Data entries:
*** Block opens ***

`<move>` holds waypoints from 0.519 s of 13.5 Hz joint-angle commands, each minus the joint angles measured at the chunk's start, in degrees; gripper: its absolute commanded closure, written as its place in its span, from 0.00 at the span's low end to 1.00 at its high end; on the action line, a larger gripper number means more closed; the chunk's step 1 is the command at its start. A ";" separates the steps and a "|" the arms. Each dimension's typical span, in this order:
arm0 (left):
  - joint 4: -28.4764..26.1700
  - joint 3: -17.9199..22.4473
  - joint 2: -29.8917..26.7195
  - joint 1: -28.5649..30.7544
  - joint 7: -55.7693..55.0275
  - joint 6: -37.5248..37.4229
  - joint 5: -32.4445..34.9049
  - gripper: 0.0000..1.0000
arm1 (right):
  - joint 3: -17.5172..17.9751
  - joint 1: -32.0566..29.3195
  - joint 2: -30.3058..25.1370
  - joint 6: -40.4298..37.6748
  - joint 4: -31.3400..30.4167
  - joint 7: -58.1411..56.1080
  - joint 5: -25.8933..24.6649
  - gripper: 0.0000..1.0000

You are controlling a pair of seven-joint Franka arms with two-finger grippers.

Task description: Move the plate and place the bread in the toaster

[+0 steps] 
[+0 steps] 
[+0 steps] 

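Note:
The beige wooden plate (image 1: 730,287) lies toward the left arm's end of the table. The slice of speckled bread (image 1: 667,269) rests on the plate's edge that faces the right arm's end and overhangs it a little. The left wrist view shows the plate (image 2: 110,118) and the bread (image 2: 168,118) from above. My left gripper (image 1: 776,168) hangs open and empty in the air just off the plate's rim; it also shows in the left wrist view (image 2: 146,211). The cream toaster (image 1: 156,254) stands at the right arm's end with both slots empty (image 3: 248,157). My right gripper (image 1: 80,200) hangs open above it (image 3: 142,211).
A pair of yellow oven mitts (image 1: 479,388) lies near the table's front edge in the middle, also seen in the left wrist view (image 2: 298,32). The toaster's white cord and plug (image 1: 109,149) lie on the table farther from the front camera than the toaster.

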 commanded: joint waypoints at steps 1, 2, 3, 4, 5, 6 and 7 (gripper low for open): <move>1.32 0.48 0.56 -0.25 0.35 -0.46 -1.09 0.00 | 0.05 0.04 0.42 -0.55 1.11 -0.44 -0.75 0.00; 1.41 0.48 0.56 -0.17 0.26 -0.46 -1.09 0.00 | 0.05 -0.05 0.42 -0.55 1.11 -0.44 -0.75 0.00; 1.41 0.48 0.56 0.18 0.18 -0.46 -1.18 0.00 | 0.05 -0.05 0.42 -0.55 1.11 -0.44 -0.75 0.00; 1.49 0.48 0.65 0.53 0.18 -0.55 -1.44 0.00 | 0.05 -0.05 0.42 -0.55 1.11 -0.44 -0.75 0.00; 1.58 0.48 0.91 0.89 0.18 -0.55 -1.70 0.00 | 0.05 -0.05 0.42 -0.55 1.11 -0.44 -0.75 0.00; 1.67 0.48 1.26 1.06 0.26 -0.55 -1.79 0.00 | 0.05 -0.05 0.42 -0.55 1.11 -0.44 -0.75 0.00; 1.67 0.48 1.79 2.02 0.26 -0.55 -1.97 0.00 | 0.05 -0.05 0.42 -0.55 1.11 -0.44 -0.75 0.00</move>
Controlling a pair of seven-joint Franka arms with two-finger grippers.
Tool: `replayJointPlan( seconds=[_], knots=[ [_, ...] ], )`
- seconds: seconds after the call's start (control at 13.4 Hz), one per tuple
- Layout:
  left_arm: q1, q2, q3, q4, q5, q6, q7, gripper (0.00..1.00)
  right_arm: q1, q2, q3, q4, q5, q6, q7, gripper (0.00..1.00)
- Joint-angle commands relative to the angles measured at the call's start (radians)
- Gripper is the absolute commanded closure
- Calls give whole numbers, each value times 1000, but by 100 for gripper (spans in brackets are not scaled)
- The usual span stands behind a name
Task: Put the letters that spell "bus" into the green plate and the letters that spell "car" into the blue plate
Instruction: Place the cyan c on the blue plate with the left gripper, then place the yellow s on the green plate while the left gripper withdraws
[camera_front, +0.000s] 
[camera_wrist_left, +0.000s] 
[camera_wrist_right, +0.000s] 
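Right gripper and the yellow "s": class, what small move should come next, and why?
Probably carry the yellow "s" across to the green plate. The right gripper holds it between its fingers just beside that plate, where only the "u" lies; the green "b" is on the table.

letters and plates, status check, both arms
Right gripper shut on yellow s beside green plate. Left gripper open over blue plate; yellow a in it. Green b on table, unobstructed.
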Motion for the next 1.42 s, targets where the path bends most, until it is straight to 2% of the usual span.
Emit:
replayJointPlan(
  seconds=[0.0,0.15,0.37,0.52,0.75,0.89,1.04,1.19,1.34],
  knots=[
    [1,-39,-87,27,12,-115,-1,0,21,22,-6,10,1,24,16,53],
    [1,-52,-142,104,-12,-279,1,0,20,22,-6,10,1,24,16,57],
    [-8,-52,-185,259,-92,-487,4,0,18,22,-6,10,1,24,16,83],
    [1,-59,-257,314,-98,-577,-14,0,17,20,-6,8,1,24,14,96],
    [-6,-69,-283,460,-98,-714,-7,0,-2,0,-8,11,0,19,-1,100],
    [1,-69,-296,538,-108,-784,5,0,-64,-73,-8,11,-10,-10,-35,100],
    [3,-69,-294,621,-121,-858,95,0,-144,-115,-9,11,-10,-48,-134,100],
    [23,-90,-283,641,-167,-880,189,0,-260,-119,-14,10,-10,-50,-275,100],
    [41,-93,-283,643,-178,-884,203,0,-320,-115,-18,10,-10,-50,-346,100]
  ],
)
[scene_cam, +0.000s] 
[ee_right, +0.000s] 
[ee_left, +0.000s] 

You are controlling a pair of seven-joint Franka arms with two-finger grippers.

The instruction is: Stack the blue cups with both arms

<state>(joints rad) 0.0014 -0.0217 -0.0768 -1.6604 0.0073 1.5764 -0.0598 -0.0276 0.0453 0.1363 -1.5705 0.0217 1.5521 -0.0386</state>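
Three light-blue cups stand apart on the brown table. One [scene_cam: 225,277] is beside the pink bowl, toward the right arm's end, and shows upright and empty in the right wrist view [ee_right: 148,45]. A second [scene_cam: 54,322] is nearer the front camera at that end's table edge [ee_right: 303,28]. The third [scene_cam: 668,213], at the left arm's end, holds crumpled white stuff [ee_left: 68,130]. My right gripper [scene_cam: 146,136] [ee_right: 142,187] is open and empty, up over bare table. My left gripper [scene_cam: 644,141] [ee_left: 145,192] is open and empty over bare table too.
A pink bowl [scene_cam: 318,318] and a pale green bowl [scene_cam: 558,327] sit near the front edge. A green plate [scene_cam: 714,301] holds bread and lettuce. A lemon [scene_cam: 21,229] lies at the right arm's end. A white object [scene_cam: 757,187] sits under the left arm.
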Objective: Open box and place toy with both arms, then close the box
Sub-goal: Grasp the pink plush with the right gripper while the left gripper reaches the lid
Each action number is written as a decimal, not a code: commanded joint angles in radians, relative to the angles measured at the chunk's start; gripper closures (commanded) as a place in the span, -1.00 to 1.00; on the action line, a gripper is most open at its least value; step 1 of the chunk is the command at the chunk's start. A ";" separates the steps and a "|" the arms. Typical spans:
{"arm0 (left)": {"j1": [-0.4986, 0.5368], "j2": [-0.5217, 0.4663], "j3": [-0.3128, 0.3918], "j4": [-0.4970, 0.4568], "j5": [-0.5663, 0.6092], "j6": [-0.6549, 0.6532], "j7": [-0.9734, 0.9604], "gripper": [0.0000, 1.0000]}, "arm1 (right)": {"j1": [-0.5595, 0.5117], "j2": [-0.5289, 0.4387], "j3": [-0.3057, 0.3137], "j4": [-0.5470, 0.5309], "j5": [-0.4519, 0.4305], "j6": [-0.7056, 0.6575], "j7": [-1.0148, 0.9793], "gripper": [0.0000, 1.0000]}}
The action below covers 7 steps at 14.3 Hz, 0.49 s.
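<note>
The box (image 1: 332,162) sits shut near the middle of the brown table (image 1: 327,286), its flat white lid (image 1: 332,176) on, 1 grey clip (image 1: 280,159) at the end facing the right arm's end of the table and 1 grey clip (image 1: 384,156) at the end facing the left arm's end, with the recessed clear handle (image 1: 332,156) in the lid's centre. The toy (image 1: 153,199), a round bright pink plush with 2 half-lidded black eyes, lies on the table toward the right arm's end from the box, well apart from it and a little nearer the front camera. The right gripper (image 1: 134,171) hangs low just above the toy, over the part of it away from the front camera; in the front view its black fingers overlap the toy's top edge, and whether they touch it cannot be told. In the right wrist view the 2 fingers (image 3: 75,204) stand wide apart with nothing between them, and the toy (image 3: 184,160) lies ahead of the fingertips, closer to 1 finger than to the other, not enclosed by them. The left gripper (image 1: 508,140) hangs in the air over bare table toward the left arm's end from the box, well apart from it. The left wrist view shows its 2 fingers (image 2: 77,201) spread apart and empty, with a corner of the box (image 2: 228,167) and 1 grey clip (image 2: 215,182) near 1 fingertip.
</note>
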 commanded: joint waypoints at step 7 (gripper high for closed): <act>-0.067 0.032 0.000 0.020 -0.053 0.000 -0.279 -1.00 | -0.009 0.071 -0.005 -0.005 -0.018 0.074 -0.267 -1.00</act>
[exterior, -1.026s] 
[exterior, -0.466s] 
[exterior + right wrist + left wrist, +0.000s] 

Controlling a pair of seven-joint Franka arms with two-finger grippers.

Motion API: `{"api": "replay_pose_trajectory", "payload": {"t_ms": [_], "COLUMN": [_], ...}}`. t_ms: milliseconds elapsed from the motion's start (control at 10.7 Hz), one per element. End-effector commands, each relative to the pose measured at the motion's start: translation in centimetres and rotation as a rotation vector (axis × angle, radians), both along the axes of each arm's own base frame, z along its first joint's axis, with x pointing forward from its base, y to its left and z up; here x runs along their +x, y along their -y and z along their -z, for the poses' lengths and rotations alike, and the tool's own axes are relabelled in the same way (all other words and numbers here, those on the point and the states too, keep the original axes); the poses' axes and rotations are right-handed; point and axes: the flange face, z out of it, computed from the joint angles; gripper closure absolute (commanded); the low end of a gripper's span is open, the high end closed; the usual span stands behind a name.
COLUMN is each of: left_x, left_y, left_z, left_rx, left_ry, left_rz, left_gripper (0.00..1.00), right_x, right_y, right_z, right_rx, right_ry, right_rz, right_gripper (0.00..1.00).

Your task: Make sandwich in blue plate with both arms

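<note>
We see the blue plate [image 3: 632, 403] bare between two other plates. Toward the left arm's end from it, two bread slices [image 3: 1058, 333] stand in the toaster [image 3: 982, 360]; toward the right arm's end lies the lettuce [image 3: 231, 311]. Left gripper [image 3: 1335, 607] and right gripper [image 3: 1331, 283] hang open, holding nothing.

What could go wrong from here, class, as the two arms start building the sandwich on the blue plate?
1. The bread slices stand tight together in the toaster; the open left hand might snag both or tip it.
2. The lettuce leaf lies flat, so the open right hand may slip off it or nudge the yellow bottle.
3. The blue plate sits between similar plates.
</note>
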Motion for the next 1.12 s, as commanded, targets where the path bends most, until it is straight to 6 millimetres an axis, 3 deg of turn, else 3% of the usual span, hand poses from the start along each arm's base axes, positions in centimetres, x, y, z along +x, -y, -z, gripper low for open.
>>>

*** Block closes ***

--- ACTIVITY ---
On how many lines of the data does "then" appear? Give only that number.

--- ANSWER TO THE PROBLEM ---
2